**What to work on:**
From the listing below, copy every line with the word "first".

**Dataset section:**
=== Begin Enclosure ===
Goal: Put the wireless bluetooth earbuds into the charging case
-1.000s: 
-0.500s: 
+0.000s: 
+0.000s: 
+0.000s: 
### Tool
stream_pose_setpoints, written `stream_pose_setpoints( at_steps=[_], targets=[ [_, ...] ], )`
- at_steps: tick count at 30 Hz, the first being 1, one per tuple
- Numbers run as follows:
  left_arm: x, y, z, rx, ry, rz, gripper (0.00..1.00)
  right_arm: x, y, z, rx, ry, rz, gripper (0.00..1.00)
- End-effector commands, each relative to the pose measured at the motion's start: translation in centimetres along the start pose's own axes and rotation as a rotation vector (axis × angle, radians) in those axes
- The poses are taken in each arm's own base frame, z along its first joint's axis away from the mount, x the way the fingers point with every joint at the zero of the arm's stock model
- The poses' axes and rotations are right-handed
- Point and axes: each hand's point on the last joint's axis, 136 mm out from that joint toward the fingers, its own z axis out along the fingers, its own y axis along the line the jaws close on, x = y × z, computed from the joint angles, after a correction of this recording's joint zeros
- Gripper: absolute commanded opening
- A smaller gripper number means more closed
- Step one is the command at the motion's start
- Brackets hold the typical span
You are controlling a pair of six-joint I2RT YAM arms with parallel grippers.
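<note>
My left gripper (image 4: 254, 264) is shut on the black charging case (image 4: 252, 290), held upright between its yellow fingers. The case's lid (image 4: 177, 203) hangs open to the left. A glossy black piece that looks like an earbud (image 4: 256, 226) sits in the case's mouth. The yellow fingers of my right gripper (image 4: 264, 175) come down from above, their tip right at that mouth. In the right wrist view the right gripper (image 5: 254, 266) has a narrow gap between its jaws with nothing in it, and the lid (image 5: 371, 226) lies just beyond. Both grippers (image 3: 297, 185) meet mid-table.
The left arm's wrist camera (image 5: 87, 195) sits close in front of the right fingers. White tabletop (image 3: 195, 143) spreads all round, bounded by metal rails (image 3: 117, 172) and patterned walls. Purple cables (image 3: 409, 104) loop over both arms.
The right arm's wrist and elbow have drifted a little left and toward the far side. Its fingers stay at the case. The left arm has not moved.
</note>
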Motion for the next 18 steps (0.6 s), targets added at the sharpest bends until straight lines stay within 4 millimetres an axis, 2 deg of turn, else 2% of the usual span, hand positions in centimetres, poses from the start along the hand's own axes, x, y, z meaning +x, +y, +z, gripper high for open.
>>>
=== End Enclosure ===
**Completed exercise:**
- at_steps: tick count at 30 Hz, the first being 1, one per tuple
- The poses are taken in each arm's own base frame, z along its first joint's axis away from the mount, x the way the fingers point with every joint at the zero of the arm's stock model

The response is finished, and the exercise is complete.